== Problem requirements ==
What lines below include the string "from"? Pick them out and copy them.

Extracted data entries:
::::::

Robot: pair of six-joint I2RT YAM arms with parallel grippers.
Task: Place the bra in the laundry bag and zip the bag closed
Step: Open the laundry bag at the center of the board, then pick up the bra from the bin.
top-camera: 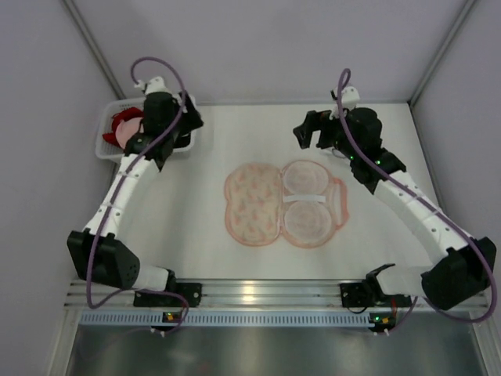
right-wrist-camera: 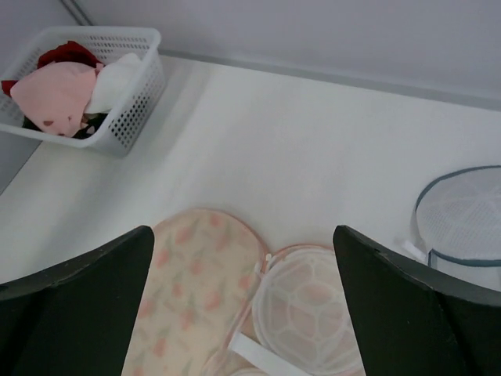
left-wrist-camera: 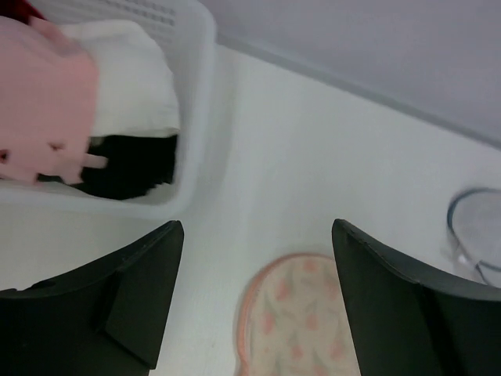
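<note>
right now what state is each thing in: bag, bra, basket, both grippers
laundry bag: unzipped, lying open flat
bra: in the basket, not yet bagged
basket: upright, full
left gripper: open, empty
right gripper: open, empty

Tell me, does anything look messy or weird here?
Nothing is spilled or broken. The laundry bag lies unzipped, spread flat in two halves in the middle of the table, and the pink bra sits heaped in the white basket with other clothes.
</note>
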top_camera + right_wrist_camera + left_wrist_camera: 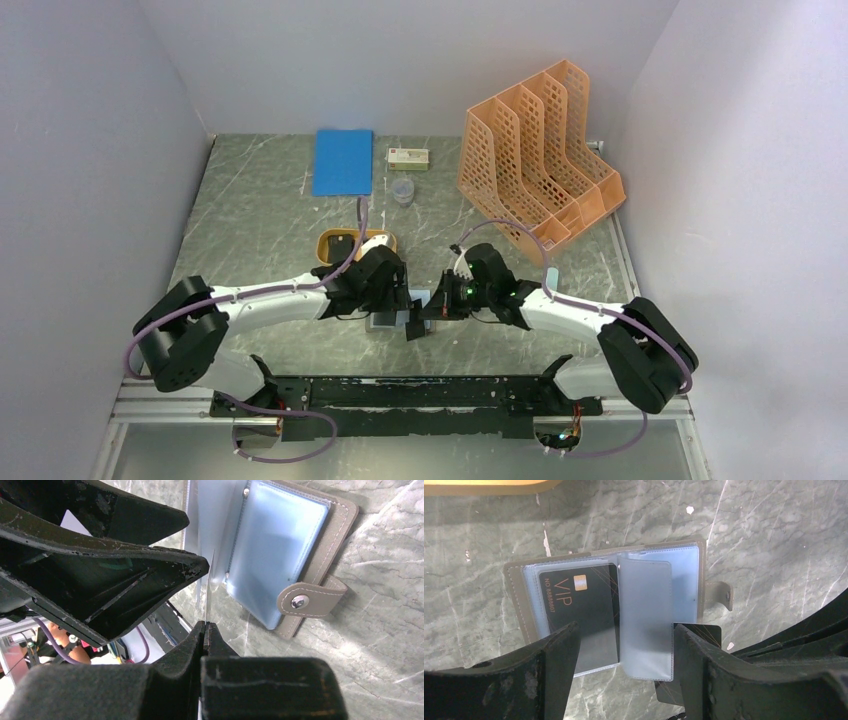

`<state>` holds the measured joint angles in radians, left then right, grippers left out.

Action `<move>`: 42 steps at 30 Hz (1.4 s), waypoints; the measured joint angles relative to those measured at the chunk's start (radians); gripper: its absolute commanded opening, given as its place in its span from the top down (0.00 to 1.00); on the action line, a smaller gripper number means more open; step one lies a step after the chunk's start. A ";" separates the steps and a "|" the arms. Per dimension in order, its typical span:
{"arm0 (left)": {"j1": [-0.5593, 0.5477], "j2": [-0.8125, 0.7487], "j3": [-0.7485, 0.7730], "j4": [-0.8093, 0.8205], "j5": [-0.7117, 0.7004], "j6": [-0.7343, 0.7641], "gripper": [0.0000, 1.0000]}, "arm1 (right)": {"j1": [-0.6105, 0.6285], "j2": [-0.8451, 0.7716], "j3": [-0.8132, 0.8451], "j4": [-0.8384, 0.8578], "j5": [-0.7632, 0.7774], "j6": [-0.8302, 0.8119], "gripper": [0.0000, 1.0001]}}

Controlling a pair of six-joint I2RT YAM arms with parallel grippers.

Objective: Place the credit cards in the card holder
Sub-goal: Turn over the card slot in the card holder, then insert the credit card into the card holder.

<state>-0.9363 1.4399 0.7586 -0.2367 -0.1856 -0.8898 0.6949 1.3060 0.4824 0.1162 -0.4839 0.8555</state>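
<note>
Right gripper (205, 630) pinches a dark card (702, 632) tight, edge-on, just right of the open card holder (684, 580). Left gripper (624, 680) is spread wide, straddling a clear leaf (646, 620) without clamping it. Here's the danger: nothing visibly pins the holder, so a nudge may skid it across the table (774, 540), and the floppy leaf may fold over the pocket mouth. The holder lies flat, mid-table on the near side. It has a grey-brown cover and bluish pockets, with a VIP card (579, 610) in the left one and the snap tab (723, 595) hanging right.
</note>
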 measured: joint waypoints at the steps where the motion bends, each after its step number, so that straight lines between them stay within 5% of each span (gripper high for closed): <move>1: 0.000 0.000 0.000 0.000 0.000 0.000 0.31 | 0.000 0.000 0.000 -0.001 0.000 -0.003 1.00; 6: 0.003 0.000 0.002 -0.009 -0.011 0.002 0.36 | 0.000 0.005 0.008 -0.002 -0.001 -0.008 1.00; 14: 0.006 -0.054 0.002 -0.065 -0.056 -0.001 0.16 | 0.001 0.026 0.015 0.007 -0.017 -0.009 1.00; 21: 0.014 -0.154 0.002 -0.098 -0.079 -0.005 0.14 | 0.021 0.079 0.055 0.018 -0.022 -0.008 1.00; 32: 0.027 -0.170 0.002 -0.119 -0.094 -0.004 0.28 | 0.072 0.221 0.138 0.045 -0.021 -0.010 1.00; 42: 0.091 -0.013 0.002 -0.108 -0.099 0.023 0.47 | 0.087 0.187 0.155 0.007 -0.021 -0.043 1.00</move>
<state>-0.8455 1.4265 0.7605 -0.3450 -0.2848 -0.8669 0.7822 1.4925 0.6376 0.1234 -0.5049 0.8127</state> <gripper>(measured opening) 0.593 0.009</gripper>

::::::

== Written reply ==
Step: Open the laundry bag at the center of the board, then pick up the bra from the bin.
Action `<move>`: 42 steps at 30 Hz (1.4 s), waypoints; the measured joint angles relative to those measured at the chunk's start (radians); gripper: its absolute commanded opening, given as its place in its span from the top down (0.00 to 1.00); on the action line, a smaller gripper number means more open; step one lies a step after the chunk's start. A ";" separates the steps and a "|" the arms. Per dimension in order, its typical span:

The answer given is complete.